Recycling Goes From Less Waste to Zero Waste [...]Though born of idealism, the zero-waste philosophy is now propelled by sobering realities, like the growing difficulty of securing permits for new landfills and an awareness that organic decay in landfills releases methane that helps warm the earth’s atmosphere. [...]Americans are still the undisputed champions of trash, dumping 4.6 pounds per person per day, according to the E.P.A.’s most recent figures. More than half of that ends up in landfills or is incinerated.Better recycling is important, but it seems like a Chamber of Commerce response to the problem--it's inoffensive and it leaves us feeling like, by gosh, I've done something good for the "environment".
For most problems, however, the solution to a given problem is to do less of whatever is causing the problem. If my problem is that I drink too much gin, the answer is not "take up smoking." The answer is, stop drinking so much gin. (It's not always so easy. A problem like "I'm stuck in a loveless marriage" involves solutions of a different sort.)

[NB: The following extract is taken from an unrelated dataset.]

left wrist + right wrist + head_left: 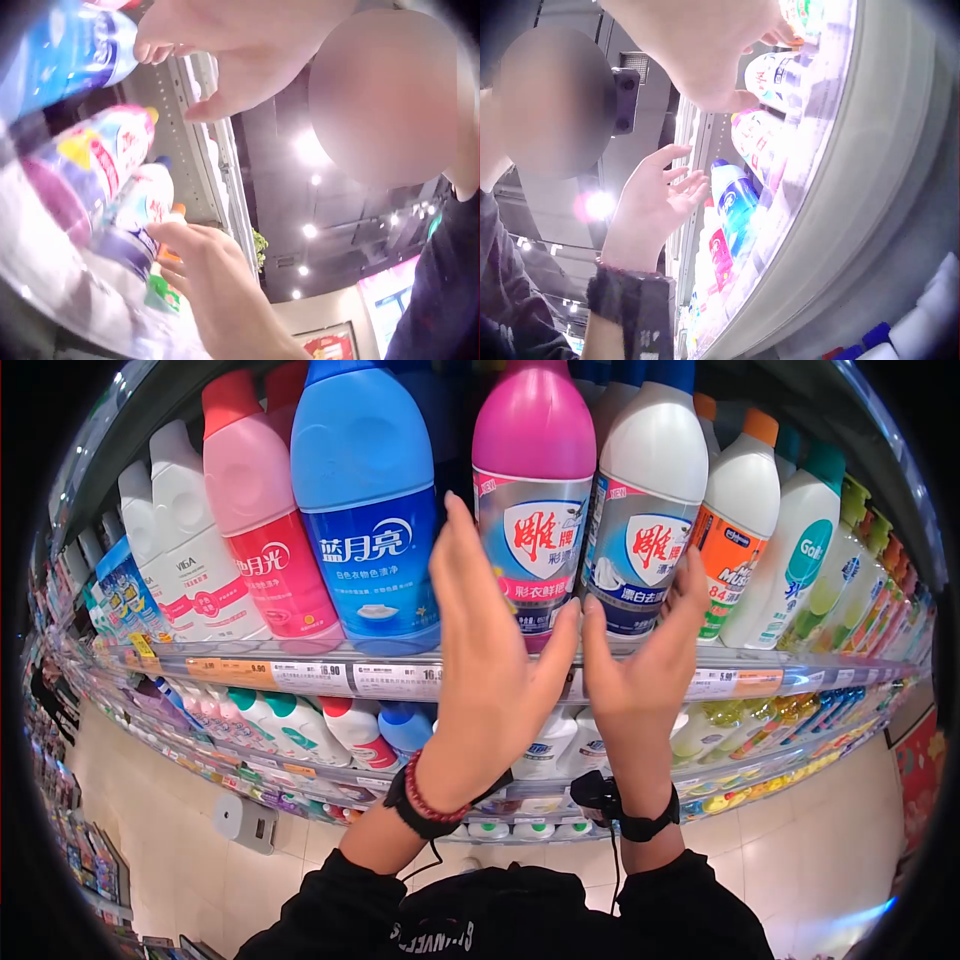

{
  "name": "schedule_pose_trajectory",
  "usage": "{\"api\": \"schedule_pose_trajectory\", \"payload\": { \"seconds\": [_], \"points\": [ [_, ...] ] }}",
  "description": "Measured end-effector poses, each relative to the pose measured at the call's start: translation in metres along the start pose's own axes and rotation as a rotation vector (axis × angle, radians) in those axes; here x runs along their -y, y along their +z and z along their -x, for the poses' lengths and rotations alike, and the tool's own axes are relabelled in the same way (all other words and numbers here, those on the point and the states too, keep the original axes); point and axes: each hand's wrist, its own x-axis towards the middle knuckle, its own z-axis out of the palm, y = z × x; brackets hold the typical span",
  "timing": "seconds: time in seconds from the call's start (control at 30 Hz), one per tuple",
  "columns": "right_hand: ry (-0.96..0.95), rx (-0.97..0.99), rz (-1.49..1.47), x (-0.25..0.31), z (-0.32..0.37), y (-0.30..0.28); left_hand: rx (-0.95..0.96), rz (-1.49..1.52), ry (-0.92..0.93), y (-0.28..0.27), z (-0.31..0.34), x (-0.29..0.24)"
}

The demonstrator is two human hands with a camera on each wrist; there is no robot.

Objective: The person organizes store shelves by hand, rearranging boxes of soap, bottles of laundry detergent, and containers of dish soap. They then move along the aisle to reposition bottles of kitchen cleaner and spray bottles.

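My left hand (490, 640) is raised in front of a pink bottle (535, 430) with a silver label, its fingers extended beside a blue bottle (365, 450) and its thumb spread toward the right. Close by, my right hand (645, 670) spans the lower front of a white bottle (655, 455) with a blue cap. Its thumb points up at the bottle's left side, and its slightly bent fingers reach the right side. Both hands also appear in the left wrist view, where the right fingers overlap the white bottle's label (139, 244).
The bottles stand along a curved shelf edge (250, 660) with price tags. Pink (270, 520) and white bottles (200, 550) line the left; an orange-capped bottle (735, 510) and a green-capped bottle (800, 540) are at right. Lower shelves hold more bottles. A grey box (243, 822) sits on the floor.
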Motion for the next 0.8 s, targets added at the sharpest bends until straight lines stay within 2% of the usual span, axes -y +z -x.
{"api": "schedule_pose_trajectory", "payload": {
  "seconds": [0.03, 0.13, 0.2, 0.27, 0.53, 0.8],
  "points": [
    [-0.014, 0.014, 0.120, 0.001, -0.002, 0.001, 0.013, -0.046, -0.009, 0.005, -0.002, 0.001],
    [0.113, 0.047, 0.186, 0.011, -0.004, 0.004, -0.003, -0.194, -0.012, 0.013, -0.009, 0.004],
    [0.074, 0.028, 0.248, 0.008, -0.004, 0.007, -0.002, -0.198, -0.053, 0.014, -0.011, 0.003],
    [0.037, 0.017, 0.295, 0.007, -0.003, 0.006, -0.013, -0.280, 0.001, 0.015, -0.010, 0.006],
    [0.075, 0.107, 0.269, 0.013, -0.003, -0.001, -0.001, -0.415, 0.012, 0.015, -0.008, 0.007],
    [-0.034, 0.079, 0.321, 0.011, -0.001, -0.005, -0.001, -0.419, 0.019, 0.014, -0.008, 0.008]
  ]
}}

The answer to the problem if waste is not recycling because recycling didn't get us into the problem. Succinctly put, we buy too much crap. (Why we buy too much crap is another interesting question, but not apropos here.) Moreover, most of that crap is made of nasty plastic, and it's manufactured overseas. I never see the god awful mess (environmental and social) created by the manufacturing of my crap. When we tire after a few minutes playing with our new plastic piece of crap, we toss it into the waste bin, which every Thursday is conveniently picked up and moved somewhere I cannot see it, along with everyone else's crap.

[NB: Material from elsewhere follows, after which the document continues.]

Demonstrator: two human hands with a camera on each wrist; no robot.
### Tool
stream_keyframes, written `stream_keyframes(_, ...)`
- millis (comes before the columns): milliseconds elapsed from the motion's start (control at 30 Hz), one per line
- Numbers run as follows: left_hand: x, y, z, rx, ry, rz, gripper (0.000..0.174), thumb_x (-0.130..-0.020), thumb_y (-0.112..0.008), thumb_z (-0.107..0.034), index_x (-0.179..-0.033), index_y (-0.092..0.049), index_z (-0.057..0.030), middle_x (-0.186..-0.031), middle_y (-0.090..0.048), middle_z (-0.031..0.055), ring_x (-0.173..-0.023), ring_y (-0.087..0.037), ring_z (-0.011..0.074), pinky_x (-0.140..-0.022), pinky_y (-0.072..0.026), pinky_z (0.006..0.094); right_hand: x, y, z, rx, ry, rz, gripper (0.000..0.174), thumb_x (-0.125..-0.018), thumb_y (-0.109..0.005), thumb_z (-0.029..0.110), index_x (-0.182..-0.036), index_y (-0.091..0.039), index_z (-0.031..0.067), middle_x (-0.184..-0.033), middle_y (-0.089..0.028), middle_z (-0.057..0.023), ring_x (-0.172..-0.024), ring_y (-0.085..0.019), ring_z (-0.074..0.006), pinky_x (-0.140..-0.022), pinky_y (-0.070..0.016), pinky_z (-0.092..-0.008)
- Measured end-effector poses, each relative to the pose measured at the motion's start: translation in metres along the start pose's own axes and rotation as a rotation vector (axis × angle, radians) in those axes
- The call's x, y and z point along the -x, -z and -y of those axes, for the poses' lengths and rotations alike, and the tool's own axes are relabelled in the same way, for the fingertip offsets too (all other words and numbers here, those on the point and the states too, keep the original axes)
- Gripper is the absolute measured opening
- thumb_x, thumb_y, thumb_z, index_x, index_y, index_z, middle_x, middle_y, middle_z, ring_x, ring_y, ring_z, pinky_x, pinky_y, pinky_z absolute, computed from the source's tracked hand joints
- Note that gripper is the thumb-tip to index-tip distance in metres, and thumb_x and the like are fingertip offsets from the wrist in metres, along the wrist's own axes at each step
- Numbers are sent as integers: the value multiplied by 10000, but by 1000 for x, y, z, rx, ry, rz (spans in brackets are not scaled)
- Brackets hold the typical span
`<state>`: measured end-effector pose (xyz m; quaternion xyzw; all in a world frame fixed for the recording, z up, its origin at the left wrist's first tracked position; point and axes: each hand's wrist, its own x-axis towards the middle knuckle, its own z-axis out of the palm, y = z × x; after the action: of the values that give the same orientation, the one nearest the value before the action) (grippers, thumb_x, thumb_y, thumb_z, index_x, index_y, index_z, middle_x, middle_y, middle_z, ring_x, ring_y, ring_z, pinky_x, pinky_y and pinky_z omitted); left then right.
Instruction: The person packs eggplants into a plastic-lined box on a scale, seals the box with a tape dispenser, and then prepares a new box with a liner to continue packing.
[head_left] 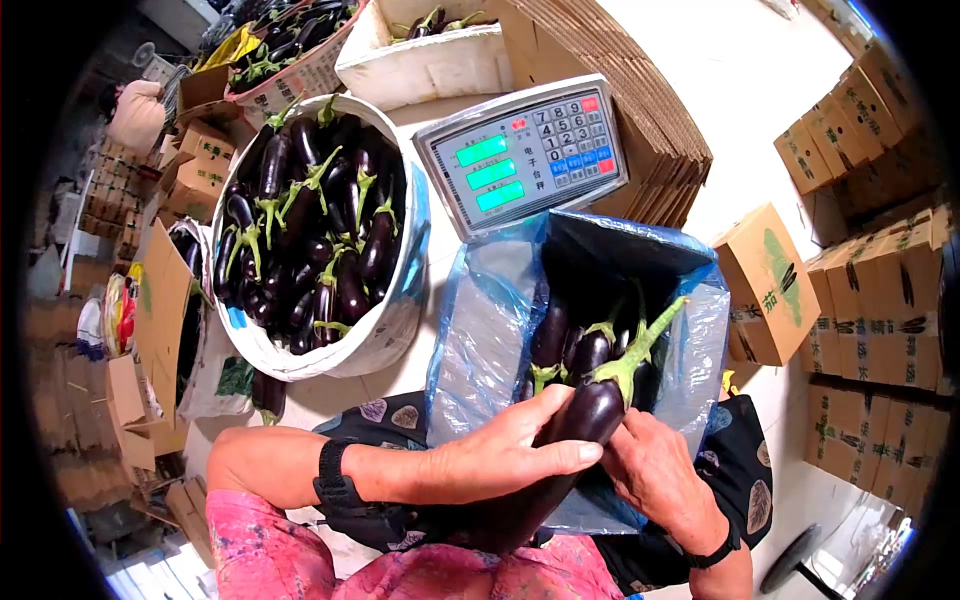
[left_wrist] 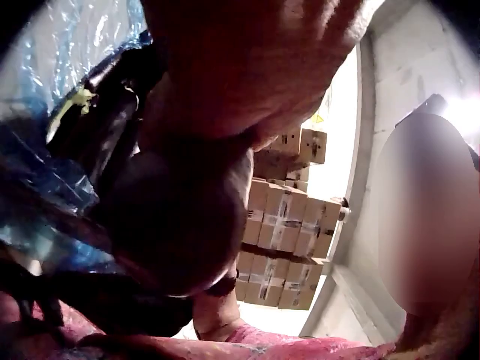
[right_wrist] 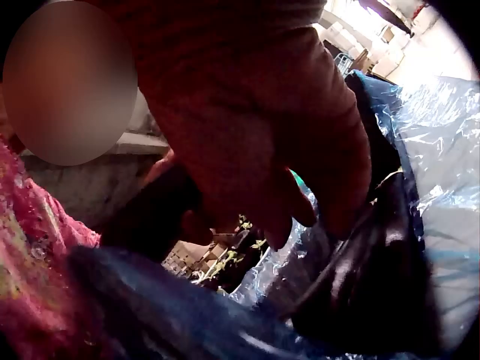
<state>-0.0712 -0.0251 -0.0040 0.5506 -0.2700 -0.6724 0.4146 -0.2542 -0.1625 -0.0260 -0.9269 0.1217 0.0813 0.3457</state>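
Note:
A large dark eggplant [head_left: 590, 415] with a long green stem lies slanted over the lined box, its lower end near the person's lap. My left hand [head_left: 500, 450] grips it from the left, the thumb laid across its top. Close against its right side is my right hand [head_left: 655, 475], fingers loosely bent and pointing down in the right wrist view, the nearest touching the eggplant. Below, several eggplants [head_left: 550, 335] lie in a box lined with clear blue plastic [head_left: 490, 300]. The left wrist view shows the held eggplant [left_wrist: 180, 225] dark and large under the hand.
To the left stands a white tub [head_left: 395, 330] heaped with eggplants. An electronic scale display [head_left: 470, 150] is just beyond the lined box. Flattened cardboard [head_left: 660, 130] leans behind it. A carton [head_left: 770, 285] and stacked cartons [head_left: 880, 310] stand to the right; a foam box [head_left: 430, 75] is at the back.

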Motion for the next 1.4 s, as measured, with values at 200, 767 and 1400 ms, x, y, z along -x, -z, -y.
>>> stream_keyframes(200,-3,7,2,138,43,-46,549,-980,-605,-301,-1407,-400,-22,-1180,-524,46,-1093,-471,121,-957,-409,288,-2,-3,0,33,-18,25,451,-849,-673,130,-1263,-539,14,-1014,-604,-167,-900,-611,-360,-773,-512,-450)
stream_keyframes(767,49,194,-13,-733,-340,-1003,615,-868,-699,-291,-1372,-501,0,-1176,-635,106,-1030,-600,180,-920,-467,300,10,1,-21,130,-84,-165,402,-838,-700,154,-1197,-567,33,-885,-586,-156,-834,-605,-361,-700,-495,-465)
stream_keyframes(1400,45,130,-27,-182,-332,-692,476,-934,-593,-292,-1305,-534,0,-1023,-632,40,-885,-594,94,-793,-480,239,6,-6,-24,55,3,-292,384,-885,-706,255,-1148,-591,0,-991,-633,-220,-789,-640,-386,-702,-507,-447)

The solution, then, is not "recycle better" (though that is part of a possible solution). The solution is, buy less crap.
............. Let me add that there's another solution to certain problems: Doing the opposite of what causes the problem can sometimes solve it. Sloth is undone by industry. So, not only should we buy less crap, but we should seek (in Wendell Berry's formulation) to become producing households, not just consuming ones. In our household, aside from producing a modest amount of the food we eat, we produce children, and take sole responsibility for their education. We produce much of our own entertainment (friends, music and reading) and try to ignore most of the mass-produced kind (no television). Finally, I guess, I produce most of the animal flesh that we consume...
These are modest things, and I am humbly aware of how much more I could do. But they are a start to the solution.